Collect each line of the entries that holds the string "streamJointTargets".

[Stored dataset items]
[Start of section]

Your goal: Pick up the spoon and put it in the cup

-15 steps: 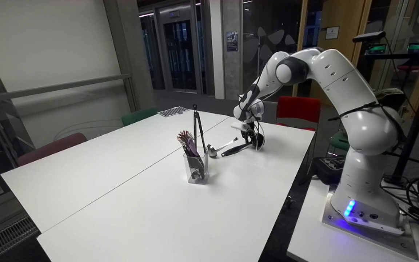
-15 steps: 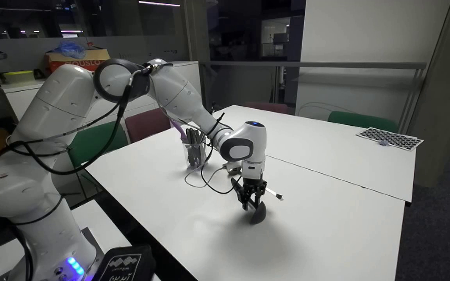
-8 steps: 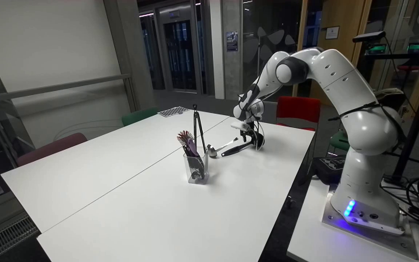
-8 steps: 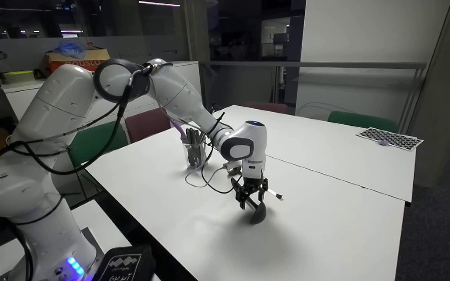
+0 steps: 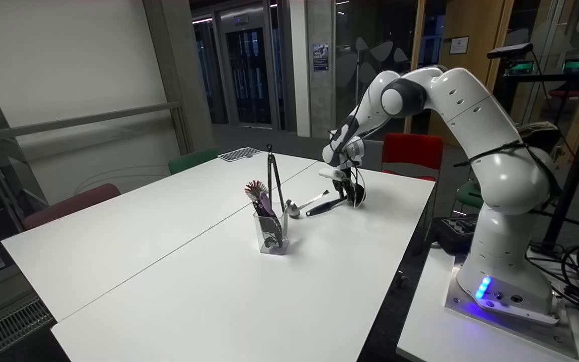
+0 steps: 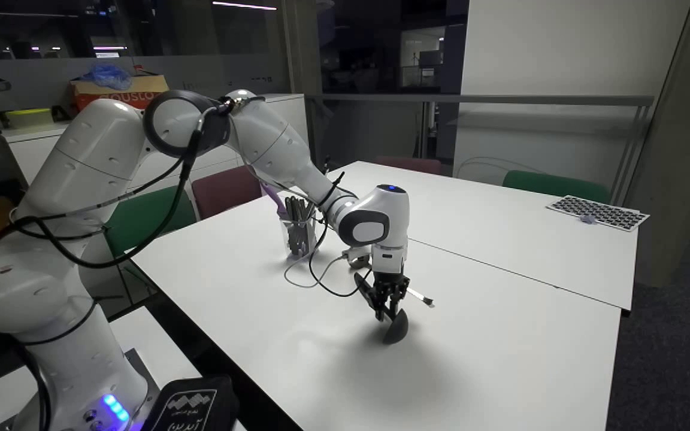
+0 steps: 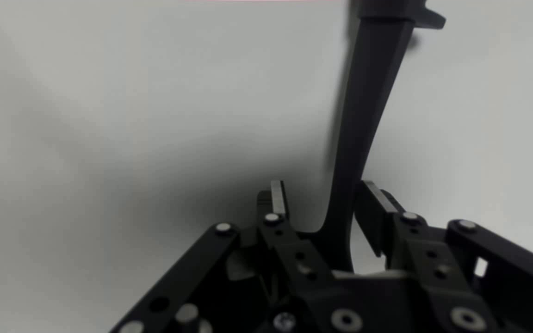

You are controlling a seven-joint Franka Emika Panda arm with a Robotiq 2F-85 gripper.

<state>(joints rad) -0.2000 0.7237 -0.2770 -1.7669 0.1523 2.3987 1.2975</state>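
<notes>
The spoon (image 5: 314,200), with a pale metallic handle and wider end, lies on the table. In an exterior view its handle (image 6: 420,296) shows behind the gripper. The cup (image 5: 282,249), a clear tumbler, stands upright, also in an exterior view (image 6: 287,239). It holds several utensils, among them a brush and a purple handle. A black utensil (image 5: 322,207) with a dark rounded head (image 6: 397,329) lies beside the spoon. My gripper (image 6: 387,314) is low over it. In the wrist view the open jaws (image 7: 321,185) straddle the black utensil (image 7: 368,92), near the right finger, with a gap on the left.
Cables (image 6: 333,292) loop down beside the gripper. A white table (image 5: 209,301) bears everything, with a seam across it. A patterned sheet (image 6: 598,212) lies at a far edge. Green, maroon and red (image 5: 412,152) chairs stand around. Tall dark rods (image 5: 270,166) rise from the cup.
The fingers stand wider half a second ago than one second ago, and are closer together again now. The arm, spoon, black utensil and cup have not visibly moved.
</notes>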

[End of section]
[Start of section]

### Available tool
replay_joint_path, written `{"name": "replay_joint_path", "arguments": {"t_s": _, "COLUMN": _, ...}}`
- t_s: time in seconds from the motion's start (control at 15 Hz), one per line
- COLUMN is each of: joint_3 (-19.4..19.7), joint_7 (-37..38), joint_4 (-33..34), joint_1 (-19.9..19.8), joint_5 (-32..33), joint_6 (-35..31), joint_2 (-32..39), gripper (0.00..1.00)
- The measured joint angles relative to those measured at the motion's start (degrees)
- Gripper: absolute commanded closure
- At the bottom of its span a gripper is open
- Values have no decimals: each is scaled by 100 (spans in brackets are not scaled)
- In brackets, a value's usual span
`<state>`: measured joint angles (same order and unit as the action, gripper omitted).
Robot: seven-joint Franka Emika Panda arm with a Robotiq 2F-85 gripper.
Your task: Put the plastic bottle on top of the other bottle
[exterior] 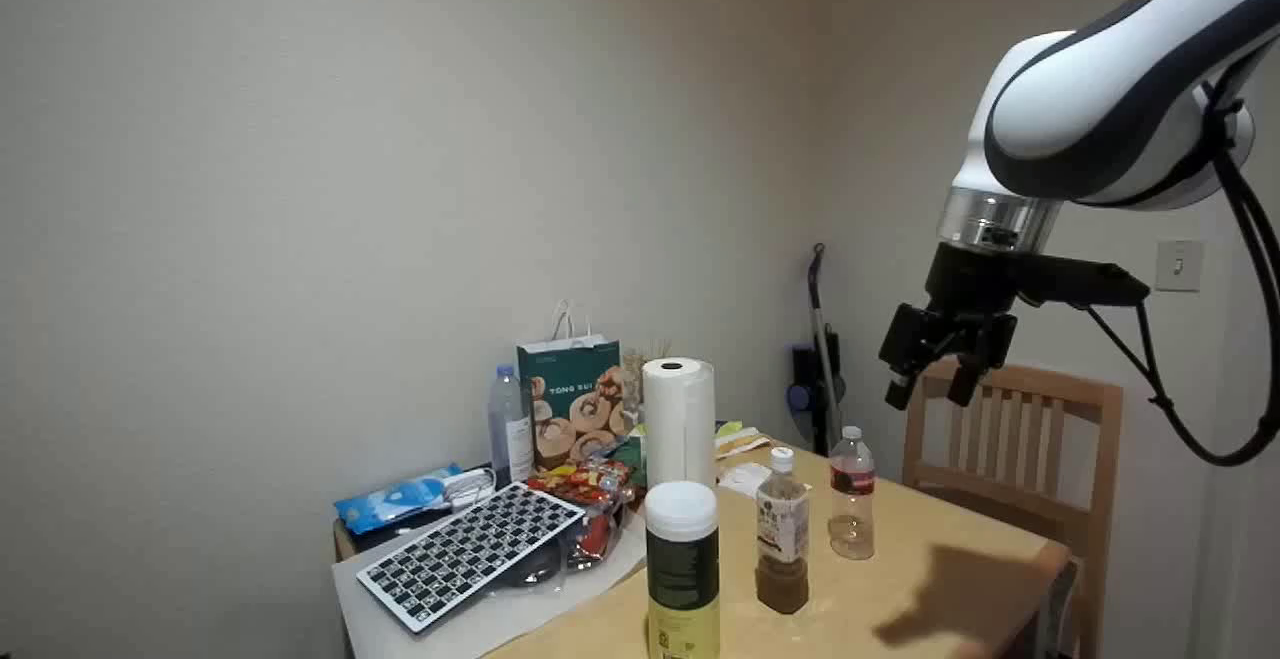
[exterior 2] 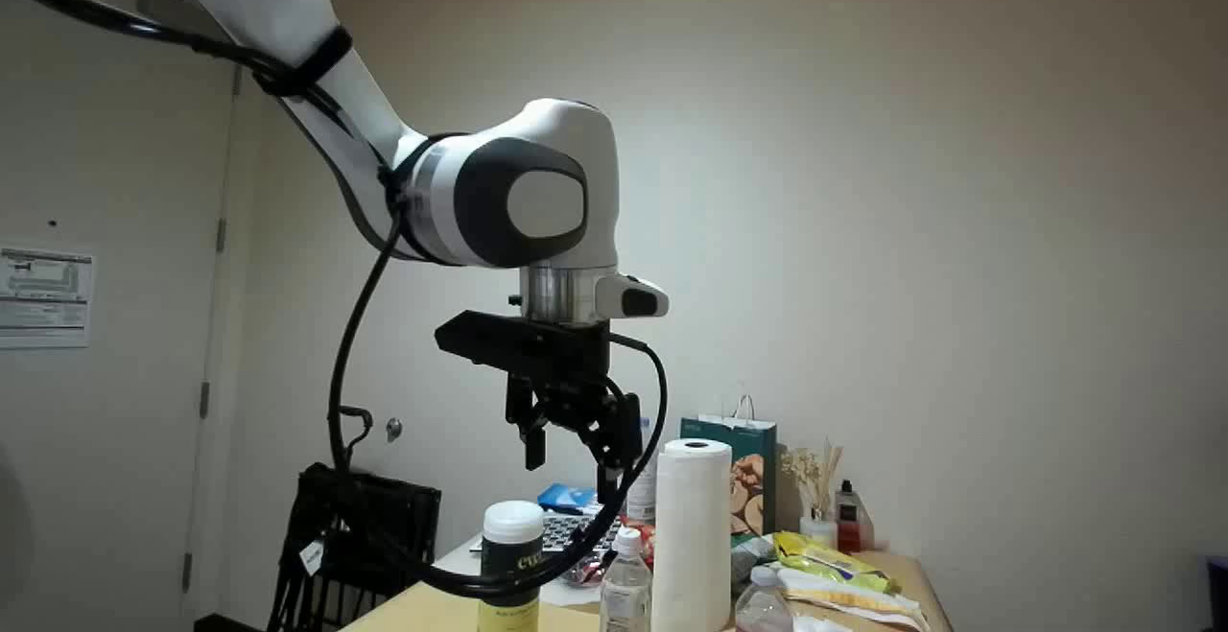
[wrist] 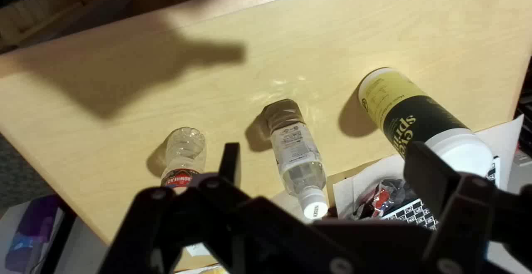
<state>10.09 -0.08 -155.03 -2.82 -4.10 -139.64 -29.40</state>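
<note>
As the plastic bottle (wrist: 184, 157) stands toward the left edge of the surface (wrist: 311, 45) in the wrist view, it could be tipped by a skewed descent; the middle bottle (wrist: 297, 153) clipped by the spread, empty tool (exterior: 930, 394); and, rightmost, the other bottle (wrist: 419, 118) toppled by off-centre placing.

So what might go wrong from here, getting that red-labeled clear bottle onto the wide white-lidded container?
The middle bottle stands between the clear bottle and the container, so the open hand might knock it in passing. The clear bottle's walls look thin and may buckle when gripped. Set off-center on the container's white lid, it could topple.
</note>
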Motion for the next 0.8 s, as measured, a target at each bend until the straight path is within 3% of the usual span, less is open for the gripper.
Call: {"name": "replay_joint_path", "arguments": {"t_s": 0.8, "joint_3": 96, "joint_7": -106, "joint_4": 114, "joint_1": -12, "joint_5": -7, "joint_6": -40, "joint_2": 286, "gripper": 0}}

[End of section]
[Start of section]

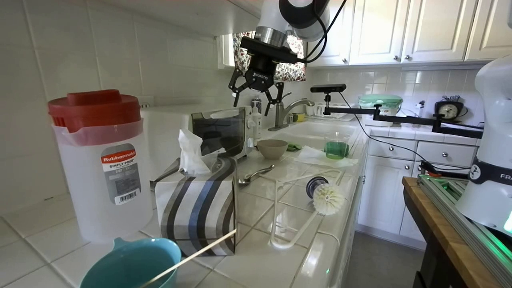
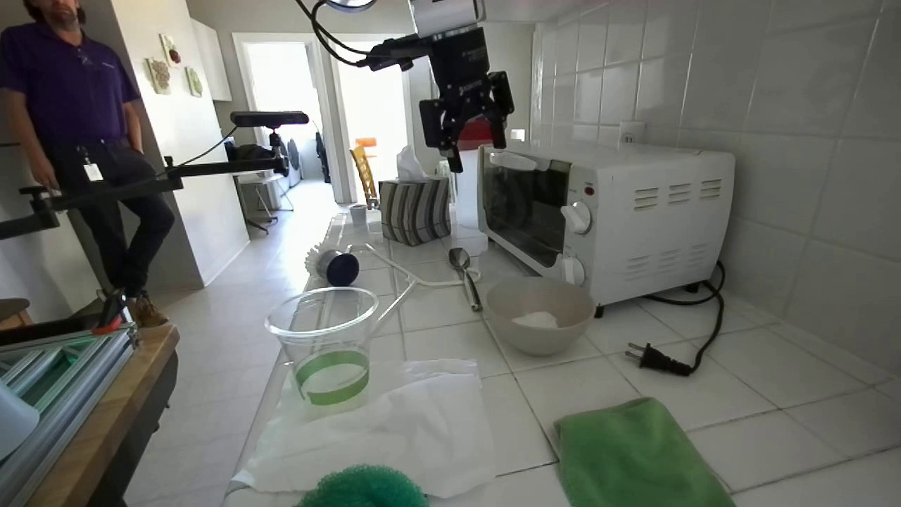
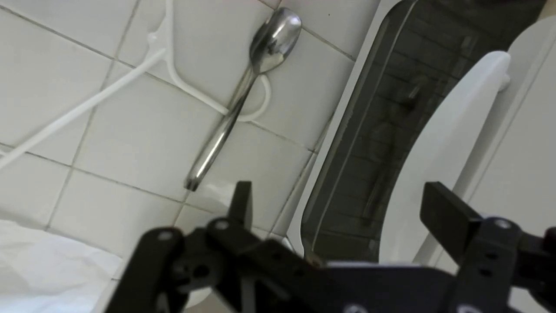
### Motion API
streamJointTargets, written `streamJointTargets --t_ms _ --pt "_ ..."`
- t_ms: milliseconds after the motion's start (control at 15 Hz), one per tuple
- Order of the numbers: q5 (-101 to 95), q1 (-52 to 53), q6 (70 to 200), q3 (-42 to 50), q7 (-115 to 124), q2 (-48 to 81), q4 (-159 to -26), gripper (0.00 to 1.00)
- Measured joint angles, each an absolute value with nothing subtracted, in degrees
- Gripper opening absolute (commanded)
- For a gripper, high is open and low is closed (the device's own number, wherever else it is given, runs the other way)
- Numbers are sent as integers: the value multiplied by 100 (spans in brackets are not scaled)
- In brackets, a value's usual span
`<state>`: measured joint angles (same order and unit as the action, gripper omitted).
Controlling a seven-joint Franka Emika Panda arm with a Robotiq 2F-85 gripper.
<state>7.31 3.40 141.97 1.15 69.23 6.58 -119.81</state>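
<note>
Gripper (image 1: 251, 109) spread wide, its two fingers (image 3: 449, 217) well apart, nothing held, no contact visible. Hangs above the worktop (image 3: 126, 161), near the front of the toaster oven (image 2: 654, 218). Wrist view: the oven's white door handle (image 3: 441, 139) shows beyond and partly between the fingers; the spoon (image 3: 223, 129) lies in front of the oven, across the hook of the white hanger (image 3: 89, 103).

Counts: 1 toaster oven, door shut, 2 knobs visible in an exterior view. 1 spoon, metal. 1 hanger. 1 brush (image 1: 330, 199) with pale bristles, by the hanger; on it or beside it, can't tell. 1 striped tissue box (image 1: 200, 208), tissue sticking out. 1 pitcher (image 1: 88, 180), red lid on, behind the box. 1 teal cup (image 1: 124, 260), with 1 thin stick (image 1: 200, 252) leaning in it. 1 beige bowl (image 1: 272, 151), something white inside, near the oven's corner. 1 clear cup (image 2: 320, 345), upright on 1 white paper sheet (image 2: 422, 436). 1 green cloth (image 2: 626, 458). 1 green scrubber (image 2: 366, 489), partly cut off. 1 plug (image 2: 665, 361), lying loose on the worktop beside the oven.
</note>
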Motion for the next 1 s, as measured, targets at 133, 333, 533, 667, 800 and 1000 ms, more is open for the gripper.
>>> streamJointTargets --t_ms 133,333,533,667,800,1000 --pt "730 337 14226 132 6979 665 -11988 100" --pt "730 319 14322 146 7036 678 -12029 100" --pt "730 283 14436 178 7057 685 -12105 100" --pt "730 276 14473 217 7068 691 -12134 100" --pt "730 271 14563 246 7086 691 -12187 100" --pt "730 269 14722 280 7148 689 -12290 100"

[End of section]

__Task output__.
streamJointTargets, written `streamJointTargets --t_ms _ --pt "_ ..."`
>>> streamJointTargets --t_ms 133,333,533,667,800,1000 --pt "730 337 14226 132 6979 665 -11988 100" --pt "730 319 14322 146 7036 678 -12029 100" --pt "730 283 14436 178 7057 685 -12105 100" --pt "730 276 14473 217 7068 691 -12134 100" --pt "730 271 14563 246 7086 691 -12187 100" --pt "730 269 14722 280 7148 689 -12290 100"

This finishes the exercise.